◆ **Task to carry out**: Nothing but an exact copy of the listing should appear in the response.

◆ **Given data**:
+-------+

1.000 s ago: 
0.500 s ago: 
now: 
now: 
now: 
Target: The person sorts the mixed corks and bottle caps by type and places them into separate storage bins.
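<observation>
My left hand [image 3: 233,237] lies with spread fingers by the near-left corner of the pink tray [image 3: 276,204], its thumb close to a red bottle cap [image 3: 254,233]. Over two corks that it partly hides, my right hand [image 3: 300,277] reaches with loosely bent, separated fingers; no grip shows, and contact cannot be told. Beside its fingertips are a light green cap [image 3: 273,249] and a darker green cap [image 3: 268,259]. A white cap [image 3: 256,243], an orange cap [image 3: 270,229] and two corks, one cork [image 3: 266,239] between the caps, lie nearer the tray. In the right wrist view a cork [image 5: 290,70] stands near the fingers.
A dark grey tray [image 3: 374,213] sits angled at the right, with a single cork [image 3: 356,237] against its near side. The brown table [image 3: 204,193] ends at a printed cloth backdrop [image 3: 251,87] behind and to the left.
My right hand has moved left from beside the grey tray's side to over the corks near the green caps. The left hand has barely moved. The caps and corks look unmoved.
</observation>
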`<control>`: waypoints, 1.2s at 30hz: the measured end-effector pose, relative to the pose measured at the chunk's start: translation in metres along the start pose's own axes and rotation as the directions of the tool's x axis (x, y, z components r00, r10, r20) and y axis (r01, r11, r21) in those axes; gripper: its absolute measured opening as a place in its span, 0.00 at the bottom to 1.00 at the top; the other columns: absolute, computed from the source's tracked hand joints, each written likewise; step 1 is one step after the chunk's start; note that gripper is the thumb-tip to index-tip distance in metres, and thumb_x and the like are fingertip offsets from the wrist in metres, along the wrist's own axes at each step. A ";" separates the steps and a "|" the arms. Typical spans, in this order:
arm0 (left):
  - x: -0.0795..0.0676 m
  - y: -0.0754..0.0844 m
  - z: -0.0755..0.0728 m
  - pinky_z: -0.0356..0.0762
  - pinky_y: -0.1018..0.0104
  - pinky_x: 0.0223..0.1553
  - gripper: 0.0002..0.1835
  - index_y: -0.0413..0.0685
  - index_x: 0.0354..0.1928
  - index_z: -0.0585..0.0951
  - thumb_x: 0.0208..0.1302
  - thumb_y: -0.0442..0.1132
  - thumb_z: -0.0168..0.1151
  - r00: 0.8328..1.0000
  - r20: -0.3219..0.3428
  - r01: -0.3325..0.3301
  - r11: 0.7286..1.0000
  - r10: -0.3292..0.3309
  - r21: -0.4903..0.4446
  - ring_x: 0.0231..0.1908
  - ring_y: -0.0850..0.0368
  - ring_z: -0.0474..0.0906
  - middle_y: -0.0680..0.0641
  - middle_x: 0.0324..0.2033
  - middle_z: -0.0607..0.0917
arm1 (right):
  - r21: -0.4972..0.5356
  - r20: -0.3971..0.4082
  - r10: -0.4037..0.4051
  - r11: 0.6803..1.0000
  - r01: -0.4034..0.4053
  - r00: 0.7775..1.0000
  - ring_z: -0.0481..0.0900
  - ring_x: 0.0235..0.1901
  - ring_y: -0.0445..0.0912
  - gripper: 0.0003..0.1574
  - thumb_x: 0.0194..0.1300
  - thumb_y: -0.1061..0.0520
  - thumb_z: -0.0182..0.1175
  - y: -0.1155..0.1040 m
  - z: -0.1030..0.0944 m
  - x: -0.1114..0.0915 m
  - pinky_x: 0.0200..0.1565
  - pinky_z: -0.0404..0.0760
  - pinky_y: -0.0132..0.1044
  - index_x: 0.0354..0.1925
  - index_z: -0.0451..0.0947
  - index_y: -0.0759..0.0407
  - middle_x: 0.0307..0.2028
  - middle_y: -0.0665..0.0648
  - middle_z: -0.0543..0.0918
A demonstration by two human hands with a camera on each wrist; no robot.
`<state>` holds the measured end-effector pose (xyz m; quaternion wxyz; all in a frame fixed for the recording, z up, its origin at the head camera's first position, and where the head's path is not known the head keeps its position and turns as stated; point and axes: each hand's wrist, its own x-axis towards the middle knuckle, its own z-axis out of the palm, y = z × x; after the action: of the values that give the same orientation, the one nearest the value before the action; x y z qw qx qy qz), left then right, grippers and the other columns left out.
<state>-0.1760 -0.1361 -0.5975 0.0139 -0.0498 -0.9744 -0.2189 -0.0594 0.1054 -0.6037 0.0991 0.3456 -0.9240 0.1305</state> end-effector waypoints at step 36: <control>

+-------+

◆ **Solved exercise**:
1.000 s ago: 
0.500 s ago: 
now: 
now: 
now: 
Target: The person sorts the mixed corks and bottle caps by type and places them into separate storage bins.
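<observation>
My left hand [image 3: 233,237] lies with spread fingers by the near-left corner of the pink tray [image 3: 276,204], its thumb close to a red bottle cap [image 3: 254,233]. Over two corks that it partly hides, my right hand [image 3: 300,277] reaches with loosely bent, separated fingers; no grip shows, and contact cannot be told. Beside its fingertips are a light green cap [image 3: 273,249] and a darker green cap [image 3: 268,259]. A white cap [image 3: 256,243], an orange cap [image 3: 270,229] and two corks, one cork [image 3: 266,239] between the caps, lie nearer the tray. In the right wrist view a cork [image 5: 290,70] stands near the fingers.
A dark grey tray [image 3: 374,213] sits angled at the right, with a single cork [image 3: 356,237] against its near side. The brown table [image 3: 204,193] ends at a printed cloth backdrop [image 3: 251,87] behind and to the left.
My right hand has moved left from beside the grey tray's side to over the corks near the green caps. The left hand has barely moved. The caps and corks look unmoved.
</observation>
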`<control>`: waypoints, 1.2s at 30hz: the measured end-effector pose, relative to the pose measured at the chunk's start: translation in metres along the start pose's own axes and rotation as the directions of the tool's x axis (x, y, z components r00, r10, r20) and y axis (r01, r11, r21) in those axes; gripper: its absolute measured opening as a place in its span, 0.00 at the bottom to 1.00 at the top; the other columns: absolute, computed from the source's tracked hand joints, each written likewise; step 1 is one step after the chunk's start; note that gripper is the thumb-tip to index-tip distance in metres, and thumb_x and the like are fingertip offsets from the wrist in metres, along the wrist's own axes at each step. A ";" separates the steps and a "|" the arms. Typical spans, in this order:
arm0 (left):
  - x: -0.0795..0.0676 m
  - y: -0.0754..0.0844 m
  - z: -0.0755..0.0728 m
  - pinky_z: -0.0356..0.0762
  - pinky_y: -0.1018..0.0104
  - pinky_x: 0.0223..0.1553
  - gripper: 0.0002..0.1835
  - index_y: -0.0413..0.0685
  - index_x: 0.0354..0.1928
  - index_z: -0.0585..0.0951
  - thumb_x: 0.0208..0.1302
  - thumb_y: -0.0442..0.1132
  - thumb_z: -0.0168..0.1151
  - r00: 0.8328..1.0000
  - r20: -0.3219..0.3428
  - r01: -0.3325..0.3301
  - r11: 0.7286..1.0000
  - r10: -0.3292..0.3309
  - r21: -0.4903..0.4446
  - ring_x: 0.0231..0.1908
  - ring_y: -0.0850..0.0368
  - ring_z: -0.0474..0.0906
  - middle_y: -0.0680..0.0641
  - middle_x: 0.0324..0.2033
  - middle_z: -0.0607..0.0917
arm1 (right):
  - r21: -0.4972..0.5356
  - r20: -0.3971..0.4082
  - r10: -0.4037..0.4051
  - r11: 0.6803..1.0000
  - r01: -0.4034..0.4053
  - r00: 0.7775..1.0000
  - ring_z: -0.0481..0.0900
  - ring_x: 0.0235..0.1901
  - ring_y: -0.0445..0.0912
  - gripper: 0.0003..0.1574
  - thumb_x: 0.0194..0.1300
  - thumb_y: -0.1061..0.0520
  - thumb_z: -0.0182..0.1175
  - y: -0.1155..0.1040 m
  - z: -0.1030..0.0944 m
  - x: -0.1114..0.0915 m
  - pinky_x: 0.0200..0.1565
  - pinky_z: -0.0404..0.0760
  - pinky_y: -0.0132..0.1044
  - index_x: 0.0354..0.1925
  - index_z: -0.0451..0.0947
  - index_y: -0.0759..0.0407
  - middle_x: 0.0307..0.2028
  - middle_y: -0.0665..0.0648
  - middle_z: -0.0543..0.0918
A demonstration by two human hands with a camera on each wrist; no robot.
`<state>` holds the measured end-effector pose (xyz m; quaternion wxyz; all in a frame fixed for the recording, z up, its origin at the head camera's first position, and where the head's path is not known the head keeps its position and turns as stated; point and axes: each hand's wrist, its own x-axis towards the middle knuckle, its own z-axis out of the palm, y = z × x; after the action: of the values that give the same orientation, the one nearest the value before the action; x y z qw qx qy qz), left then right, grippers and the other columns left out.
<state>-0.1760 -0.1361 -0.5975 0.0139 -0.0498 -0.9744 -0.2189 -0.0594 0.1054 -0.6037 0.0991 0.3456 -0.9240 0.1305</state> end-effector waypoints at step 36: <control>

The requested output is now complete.